Hooked on “Booked”: How an A Cappella Show Could Be one of the Greatest Performances of your Life
Booked: Gammage’s Hit A Cappella show.
How an A Cappella Show Could Be one of the Greatest Performances of your Life
by Monica Sampson
This past week, I had the amazing opportunity as a co-host for Blaze Radio’s A Cappella show, “Mojo in the Morning,” to go behind the scenes of the the International Championship of Collegiate A Cappella 2016 Southwest Quarterfinal or “ICCA.”
I know what you’re thinking. An A Cappella concert, how lame—if I wanted to watch Glee I’d stay at home. The truth is, you’re wrong. Sure, I’m biased; I love accapella, It’s musically incredible and a true genius to make, sing, and produce.
Beyond that, however, the brilliance of A Cappella comes out in a live A Cappella show and for ICCA I was able to sit for some of the most entertaining 3 hours of my life and watch 10 A Cappella groups from all over Arizona preform.
Now, after my experience I can promise you, if you ever get the chance to go to a live A Cappella show it will be the best concert experience of you life and here’s why.
It’s the best live music you will ever hear.
The reason that A Cappella is such a different category of music is because of how it’s presented, performed and arranged. In case you didn’t know, A Cappella is music that is done without any added percussion, instruments, or music tech. It’s all on the vocalists, and this is where A Cappella shines. Being at an A Cappella show means all the riffs, all the belts, and all the base you hear in a song are real and live. In our technical age, it’s hard to know if an artist is lip singing or if everything you hear is a backtrack. With A Cappella, I got to feel the music. I saw the artists really performing their craft.
It’s a 3 for 1 deal.
After the show, I was describing to a friend how I really loved the choreography from one of the pieces. This friend was confused: “Why do they have dancing on stage?” he questioned.

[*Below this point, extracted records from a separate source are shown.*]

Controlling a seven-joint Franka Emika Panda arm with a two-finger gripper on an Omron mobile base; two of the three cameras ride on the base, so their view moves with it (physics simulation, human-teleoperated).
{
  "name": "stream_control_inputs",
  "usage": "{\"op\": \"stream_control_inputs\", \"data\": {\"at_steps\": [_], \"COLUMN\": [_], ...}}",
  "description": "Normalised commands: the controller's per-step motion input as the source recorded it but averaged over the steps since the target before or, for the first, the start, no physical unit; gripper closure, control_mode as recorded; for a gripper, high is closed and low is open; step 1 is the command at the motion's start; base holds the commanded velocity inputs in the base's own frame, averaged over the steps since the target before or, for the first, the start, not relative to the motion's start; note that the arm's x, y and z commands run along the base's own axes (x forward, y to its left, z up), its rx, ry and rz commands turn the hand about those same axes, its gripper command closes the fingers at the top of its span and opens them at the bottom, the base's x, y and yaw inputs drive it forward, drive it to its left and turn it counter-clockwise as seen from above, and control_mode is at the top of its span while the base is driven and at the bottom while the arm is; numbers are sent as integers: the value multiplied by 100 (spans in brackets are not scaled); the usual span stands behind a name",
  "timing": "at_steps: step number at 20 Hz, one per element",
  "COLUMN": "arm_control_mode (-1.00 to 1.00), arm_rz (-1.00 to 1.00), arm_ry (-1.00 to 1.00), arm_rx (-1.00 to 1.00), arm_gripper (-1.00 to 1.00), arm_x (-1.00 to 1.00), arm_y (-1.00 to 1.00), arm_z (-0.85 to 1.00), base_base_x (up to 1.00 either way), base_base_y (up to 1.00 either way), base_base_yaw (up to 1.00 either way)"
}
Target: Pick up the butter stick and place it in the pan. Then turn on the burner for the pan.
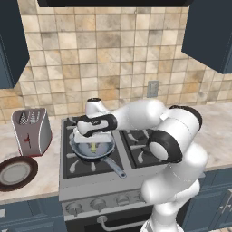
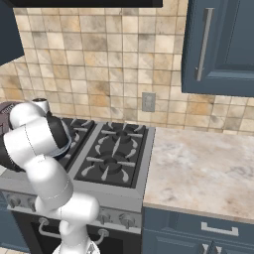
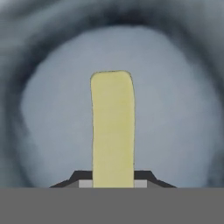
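The butter stick (image 3: 112,129) runs up the middle of the hand view, a thin pale-yellow bar with its lower end clamped between the two dark finger tips (image 3: 144,177) at the bottom of the frame, so the gripper (image 3: 113,183) is closed on it by one end. It looks light and easy to carry, but butter is soft and greasy, so I judge that a hard squeeze would dent it and a loose one could let it slide; a hold across the narrow sides near the middle would steady it better than this end grip. Behind it, the grey-blue inside of the pan (image 3: 175,109) spreads across the frame, its dark rim curving along the top. In the left base view the yellow bar (image 1: 93,147) hangs under the hand at centre left, just over the pan (image 1: 81,151), whose handle points toward the lower right, on the front-left burner (image 1: 68,156) of the stove (image 1: 90,190). A toaster (image 1: 31,131) and a brown plate (image 1: 16,172) sit at the far left.
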Motion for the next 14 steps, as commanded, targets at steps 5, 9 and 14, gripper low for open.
{"op": "stream_control_inputs", "data": {"at_steps": [5, 9, 14], "arm_control_mode": [-100, -100, -100], "arm_rz": [0, 0, 0], "arm_ry": [0, 0, 0], "arm_rx": [0, 0, 0], "arm_gripper": [100, 100, 100], "arm_x": [6, 9, 6], "arm_y": [3, 0, 0], "arm_z": [-11, -18, -18], "base_base_x": [0, 0, 0], "base_base_y": [0, 0, 0], "base_base_yaw": [0, 0, 0]}}
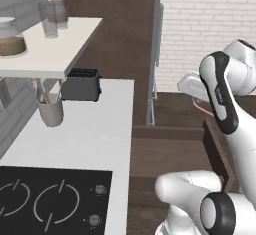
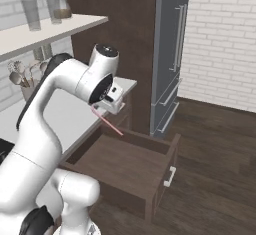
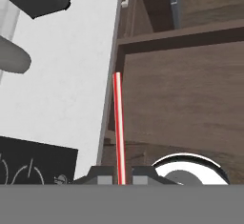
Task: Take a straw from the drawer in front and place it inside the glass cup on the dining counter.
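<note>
My gripper (image 2: 100,110) is shut on one end of the thin red-pink straw (image 2: 108,122), holding it in the air above the open drawer (image 2: 125,161). In the hand view the straw (image 3: 118,123) rises straight from between the fingertips of the gripper (image 3: 122,176), lined up along the counter's edge. The brown inside of the drawer (image 3: 181,89) lies to its right. From the left base view the hand (image 1: 192,85) hangs beyond the counter with a pink trace of the straw (image 1: 202,108) beneath it. The glass cup and the dining counter are out of view.
A white counter (image 1: 100,129) carries a black cooktop (image 1: 50,199), a white utensil holder (image 1: 51,110) and a dark toaster (image 1: 81,85). A shelf (image 1: 50,54) above holds tall glasses and a jar. A grey fridge (image 2: 172,54) stands behind the drawer.
</note>
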Controlling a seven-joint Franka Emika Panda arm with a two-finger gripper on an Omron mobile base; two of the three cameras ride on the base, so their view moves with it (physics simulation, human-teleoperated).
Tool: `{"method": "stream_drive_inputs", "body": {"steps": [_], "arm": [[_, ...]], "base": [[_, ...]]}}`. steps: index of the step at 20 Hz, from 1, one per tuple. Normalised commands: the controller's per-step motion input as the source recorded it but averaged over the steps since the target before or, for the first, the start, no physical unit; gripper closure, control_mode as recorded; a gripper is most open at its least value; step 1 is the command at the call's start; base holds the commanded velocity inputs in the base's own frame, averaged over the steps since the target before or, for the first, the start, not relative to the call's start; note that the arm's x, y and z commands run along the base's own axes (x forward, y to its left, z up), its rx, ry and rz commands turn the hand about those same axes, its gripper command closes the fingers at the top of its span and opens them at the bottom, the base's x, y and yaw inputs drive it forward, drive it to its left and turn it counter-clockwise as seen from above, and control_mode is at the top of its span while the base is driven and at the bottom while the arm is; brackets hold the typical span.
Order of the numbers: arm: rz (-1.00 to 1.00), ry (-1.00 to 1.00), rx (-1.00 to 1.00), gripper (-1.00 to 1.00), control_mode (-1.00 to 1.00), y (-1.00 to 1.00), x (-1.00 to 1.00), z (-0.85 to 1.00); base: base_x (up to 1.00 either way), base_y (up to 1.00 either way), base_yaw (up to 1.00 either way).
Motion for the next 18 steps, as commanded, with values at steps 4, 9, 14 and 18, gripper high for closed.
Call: {"method": "stream_drive_inputs", "body": {"steps": [4,9,14,18], "arm": [[-0.09,-0.04,0.0,1.0,-1.0,0.16,-0.67,0.29],[-0.05,-0.03,0.0,1.0,-1.0,0.04,-0.59,0.01],[-0.02,-0.04,0.0,1.0,1.0,-0.01,-0.36,0.0],[0.0,0.0,0.0,1.0,1.0,0.0,0.0,0.0]], "base": [[0.0,0.0,0.0],[0.0,0.0,0.0],[-0.6,-0.25,-0.08],[-0.62,-0.96,-0.2]]}}
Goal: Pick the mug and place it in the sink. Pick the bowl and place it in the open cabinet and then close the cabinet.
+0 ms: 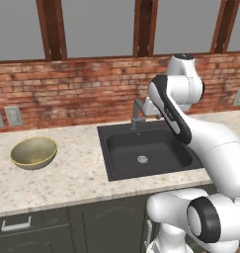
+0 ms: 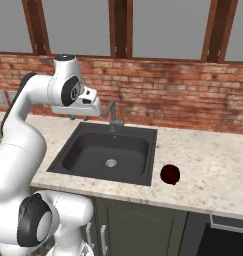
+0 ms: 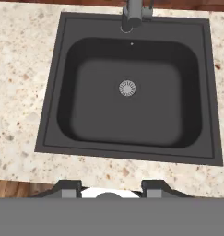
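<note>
Evidently we hover over the sink, gripper half-spread, empty (mug waits at three o'clock); next, reach it.

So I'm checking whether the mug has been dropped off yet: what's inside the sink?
Inside the sink lies just the round silver drain; the hand view shows the whole basin floor. The mug stands on the counter beside it.

The arm is built of glossy white rounded shells, thick and tubular, joined at dark charcoal joints. A black band runs along the side of its upper link, and round black caps mark the joints near the base. The hand is a flat white block; two small dark finger tips show grey inner faces
</note>
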You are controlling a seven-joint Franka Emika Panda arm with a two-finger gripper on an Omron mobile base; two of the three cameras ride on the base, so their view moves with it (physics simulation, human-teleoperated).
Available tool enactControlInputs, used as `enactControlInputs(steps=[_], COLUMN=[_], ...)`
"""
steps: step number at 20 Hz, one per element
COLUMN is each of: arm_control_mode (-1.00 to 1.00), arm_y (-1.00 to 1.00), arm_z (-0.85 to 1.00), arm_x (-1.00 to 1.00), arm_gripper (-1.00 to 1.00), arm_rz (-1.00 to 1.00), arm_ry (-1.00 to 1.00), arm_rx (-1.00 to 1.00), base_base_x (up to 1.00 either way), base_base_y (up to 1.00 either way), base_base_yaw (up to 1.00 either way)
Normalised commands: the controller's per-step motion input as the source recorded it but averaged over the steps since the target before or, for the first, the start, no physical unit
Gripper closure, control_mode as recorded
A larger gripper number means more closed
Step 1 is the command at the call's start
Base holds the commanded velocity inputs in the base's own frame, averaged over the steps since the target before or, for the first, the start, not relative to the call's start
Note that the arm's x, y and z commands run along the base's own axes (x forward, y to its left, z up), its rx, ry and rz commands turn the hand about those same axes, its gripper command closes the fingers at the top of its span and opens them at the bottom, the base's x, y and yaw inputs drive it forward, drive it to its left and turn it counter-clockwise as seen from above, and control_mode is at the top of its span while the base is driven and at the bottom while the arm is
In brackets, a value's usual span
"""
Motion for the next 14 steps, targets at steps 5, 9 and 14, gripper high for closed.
enactControlInputs(steps=[5,9,14], arm_control_mode=[-1.0,-1.0,-1.0], arm_y=[-0.09,-0.08,-0.29], arm_z=[0.0,-0.02,-0.01], arm_x=[-0.18,-0.44,-0.39], arm_gripper=[-1.0,-1.0,-1.0], arm_rz=[0.0,0.0,0.0], arm_ry=[0.0,0.0,0.03], arm_rx=[0.0,-0.01,0.0], base_base_x=[0.0,0.0,0.0], base_base_y=[0.0,0.0,0.0], base_base_yaw=[0.0,0.0,0.0])
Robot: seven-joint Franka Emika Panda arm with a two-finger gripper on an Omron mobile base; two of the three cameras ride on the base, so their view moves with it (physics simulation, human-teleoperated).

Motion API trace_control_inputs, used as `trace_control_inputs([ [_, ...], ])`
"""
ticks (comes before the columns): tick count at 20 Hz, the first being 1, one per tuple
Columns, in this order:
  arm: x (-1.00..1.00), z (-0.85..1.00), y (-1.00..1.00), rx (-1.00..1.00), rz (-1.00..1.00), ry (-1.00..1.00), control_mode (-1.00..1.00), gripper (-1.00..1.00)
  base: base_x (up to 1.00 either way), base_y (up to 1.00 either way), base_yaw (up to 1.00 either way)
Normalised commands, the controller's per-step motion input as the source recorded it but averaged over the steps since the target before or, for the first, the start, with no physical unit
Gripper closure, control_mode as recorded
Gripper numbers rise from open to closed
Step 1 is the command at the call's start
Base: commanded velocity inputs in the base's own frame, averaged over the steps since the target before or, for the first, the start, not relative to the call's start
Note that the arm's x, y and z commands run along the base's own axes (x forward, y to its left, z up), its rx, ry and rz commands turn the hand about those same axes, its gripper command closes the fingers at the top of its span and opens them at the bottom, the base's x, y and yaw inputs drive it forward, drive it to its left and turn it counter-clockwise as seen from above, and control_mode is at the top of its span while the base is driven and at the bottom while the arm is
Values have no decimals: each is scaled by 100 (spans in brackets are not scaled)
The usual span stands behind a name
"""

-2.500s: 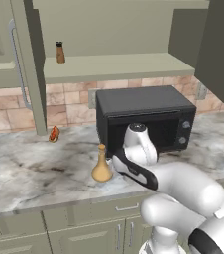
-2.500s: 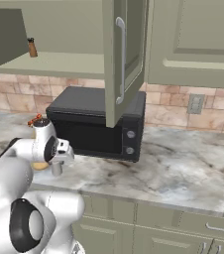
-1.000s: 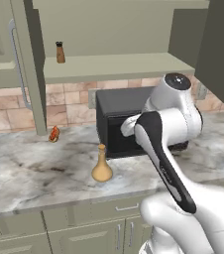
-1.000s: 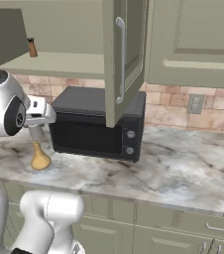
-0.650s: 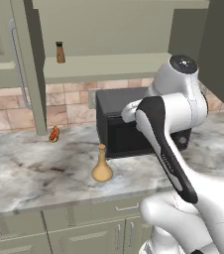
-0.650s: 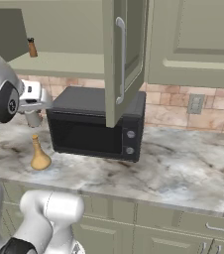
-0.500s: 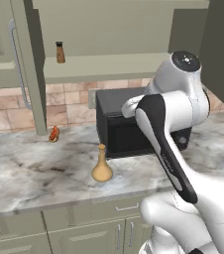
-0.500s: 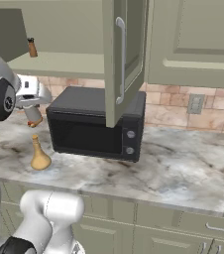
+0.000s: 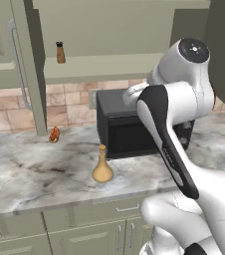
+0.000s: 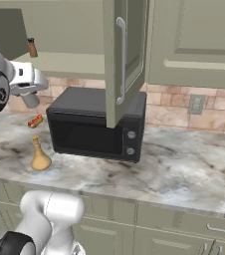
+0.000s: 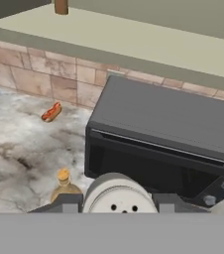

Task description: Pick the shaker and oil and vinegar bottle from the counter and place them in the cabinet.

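Observation:
My gripper is shut on the light-grey shaker, whose round silvery top with small holes sits between the fingers. In the right base view the shaker hangs from the gripper in the air, left of the microwave's top and just below the pale-green shelf of the open cabinet. The tan oil and vinegar bottle stands upright on the marbled counter in front of the microwave's left corner, below the gripper. In the left base view my own arm hides the hand.
A black microwave stands on the counter under the cabinet. A brown shaker is on the shelf at the left. A small orange-red item lies by the brick wall. The open door hangs over the microwave.
The arm has swung up from counter height, lifting the shaker above the bottle to the level of the microwave's top, near the shelf. The bottle has stayed put.

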Motion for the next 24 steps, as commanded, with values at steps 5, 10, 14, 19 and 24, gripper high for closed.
trace_control_inputs([
  [5,31,14,0,0,0,0,-100,100,0,0,0],
  [10,47,6,-4,0,0,0,-100,100,0,0,0],
  [14,33,17,-6,0,0,0,-100,100,0,0,0],
  [19,26,26,-4,-1,0,-4,-100,100,0,0,0],
  [24,17,32,0,-1,0,-7,-100,100,0,0,0],
])
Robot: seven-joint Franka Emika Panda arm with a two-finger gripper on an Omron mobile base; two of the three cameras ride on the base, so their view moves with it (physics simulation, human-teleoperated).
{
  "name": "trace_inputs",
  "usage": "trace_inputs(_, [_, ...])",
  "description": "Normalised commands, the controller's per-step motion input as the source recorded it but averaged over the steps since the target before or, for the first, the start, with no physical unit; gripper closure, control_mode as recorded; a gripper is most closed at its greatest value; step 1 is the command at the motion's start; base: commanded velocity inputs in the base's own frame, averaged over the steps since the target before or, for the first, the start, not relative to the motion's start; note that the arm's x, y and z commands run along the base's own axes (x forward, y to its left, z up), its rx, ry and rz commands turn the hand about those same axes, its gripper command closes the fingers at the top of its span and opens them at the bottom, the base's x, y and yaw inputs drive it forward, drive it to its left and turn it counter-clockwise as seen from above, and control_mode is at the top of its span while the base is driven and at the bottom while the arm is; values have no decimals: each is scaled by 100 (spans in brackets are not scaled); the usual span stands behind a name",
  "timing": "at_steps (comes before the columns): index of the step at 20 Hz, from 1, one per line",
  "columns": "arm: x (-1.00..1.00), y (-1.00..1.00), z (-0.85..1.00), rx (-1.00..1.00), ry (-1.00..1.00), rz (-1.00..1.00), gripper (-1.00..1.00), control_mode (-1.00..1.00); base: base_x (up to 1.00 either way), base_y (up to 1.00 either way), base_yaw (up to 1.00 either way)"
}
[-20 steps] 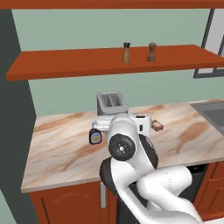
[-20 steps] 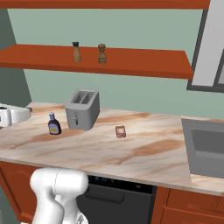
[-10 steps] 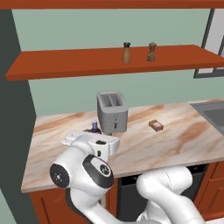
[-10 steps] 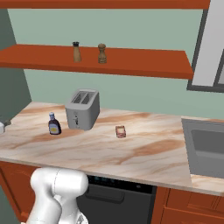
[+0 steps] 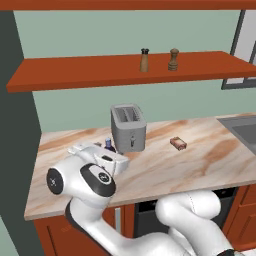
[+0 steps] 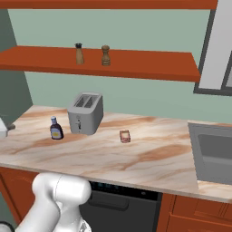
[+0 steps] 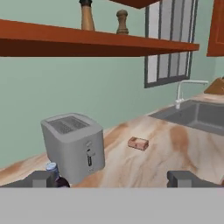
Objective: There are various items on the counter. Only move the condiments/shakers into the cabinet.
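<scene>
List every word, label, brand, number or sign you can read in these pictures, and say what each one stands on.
No text can be read anywhere.
Sauce bottle: it carries a yellow label, too small and blurred to read.
Toaster: small dark controls on its front, no legible marking.
Small orange-brown block: no print can be made out.
Two shakers on the shelf, one with a black top and a brown mill: plain wood, no lettering.

Glossy white rounded arm, dark joints
</scene>
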Motion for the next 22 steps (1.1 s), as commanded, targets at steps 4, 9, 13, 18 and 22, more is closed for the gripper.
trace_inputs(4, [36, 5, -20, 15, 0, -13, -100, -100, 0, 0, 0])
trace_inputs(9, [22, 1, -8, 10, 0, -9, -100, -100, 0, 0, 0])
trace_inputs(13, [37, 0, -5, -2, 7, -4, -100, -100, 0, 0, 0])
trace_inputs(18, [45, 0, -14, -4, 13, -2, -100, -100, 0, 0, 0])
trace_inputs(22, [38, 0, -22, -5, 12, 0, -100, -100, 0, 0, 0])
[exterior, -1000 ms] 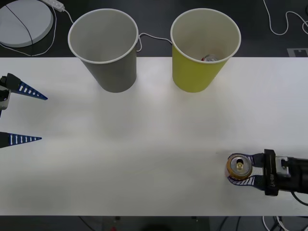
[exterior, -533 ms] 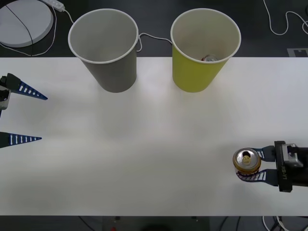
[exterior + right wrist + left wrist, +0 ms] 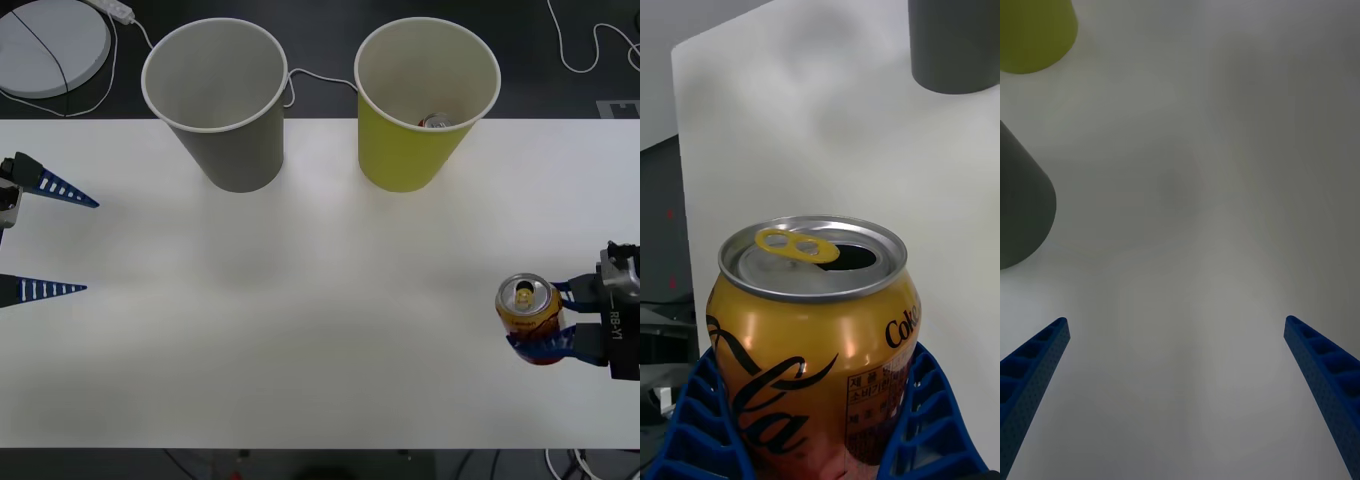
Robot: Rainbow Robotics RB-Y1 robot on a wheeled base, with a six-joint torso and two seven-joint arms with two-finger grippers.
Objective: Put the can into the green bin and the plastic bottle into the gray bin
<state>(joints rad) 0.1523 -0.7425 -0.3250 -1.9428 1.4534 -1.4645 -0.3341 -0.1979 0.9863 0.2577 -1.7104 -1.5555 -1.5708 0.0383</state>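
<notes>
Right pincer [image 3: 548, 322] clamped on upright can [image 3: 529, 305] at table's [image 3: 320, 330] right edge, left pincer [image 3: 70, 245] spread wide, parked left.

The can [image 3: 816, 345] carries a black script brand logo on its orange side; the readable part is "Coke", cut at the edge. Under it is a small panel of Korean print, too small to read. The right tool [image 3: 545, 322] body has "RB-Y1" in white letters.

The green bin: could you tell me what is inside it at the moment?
Inside the green bin, a silver-topped can peeks above the near rim, resting against the inner wall. Its body and the bin's bottom are hidden by the near wall.
</notes>
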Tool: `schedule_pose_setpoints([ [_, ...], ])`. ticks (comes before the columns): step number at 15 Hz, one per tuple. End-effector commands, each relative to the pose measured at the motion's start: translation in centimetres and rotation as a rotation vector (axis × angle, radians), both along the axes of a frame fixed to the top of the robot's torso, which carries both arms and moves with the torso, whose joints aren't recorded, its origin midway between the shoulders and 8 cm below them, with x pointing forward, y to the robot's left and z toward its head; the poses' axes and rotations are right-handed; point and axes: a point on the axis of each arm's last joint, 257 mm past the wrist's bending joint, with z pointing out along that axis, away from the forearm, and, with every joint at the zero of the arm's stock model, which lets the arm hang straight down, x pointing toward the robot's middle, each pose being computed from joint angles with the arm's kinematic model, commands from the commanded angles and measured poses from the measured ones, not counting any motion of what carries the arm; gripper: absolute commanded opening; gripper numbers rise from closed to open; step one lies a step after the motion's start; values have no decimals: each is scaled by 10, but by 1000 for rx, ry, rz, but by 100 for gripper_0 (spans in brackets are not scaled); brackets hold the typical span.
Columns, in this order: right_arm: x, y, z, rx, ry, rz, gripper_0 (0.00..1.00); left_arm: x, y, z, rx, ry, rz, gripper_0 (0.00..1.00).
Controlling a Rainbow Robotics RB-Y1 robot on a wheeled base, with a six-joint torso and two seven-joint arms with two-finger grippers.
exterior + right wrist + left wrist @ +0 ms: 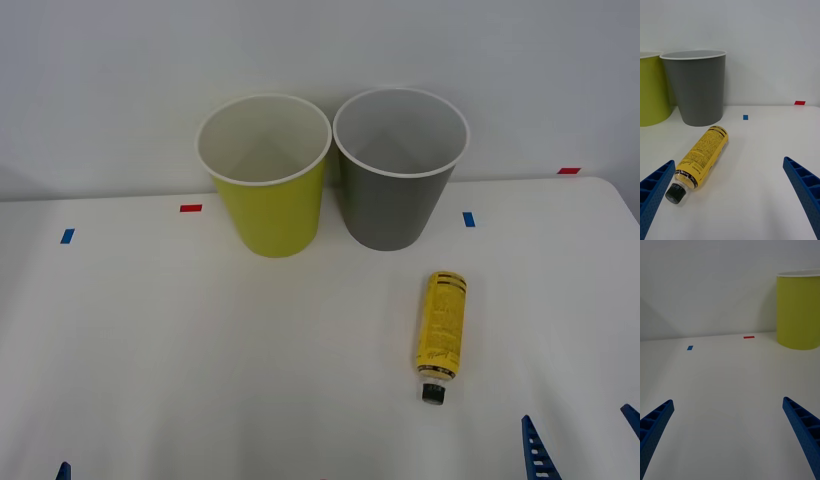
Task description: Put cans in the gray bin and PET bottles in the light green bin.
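A slim PET bottle point(441, 335) point(703, 158) with a yellow label and black cap lies on its side on the white table, cap toward me, in front of the gray bin point(399, 170) point(697, 87). To the left of the gray one stands the light green bin point(266, 178) point(651, 90) point(798, 310). No cans are in view. My right gripper point(583, 437) point(730, 198) is open at the table's near right edge, just short of the bottle and holding nothing. My left gripper point(728, 438) is open over bare table at the near left.
Small blue point(67, 236) and red point(190, 208) tape marks dot the back of the table point(200, 350). A plain white wall rises right behind the bins.
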Motion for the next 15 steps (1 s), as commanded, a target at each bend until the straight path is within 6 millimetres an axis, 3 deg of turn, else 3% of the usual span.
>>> schedule_pose_setpoints([
  [1, 0, 0, 0, 0, 0, 0, 100, 0, 0, 0, 0, 0, 0, 100],
  [15, 0, 0, 0, 0, 0, 0, 100, 0, 0, 0, 0, 0, 0, 100],
])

Well, my friends, that’s the beauty of a live A Cappella performance. It’s not only a single concert performance, it’s a dance show and a broadway musical all in one. A Cappella is about telling stories with your voice; it’s music at its highest point, and with that comes the chance to see songs acted out like in an amazing Vegas show only with no fluff just raw talent.
You can hear a bunch of artists you love.
With the ICCA competition came traditional A Cappella pop covers, but artists got to perform anything from Sia’s “Chandelier,” “Smells like Teen Spirit,” and Daft Punk’s “Get Lucky.” With one ticket, I was transported to many different concerts without ever leaving my plush Gammage seat. A Cappella is all about showing off amazing vocal qualities, so the artists work to find pieces with great technical components. As an audience, this allows you to experience so many different genres. It’s the amazing win-win of A Cappella.
The environment is unlike anything else.
Because the music is live, the passion the groups felt was passed on through the audience. I know that sounds silly, when many of us have seen pre-choreographed high-tech shows where it’s easy to sit back and enjoy knowing that you’re in for a performance. With A Cappella, the energy is live and hot. Anything could happen as we watch vocalists make their magic right in front of us and the audience gets in on it. Many A Cappella groups had moments with the audience, winked, and engaged in the performer/audience play. At every intermission, all I could do was wait for the show to start again.
Where else could you see 15 sexy men in bow ties grind to a pop song and then do a Mariah Carey style riff all while having spot on vocals and entertainment shows? If anyone is hesitant to go to an A Cappella show, I encourage you to watch a video A Cappella groups perform on YouTube, or Pateron. You can see the culture of A Cappella come out with each performance, and it’s hard to deny the enjoyment felt in the audience and by the performers.
Writer’s note: The spelling of A Cappella is a highly debated topic among the community. The spelling for this piece was chosen because it is the spelling used by the International Championship of Collegiate A Cappella.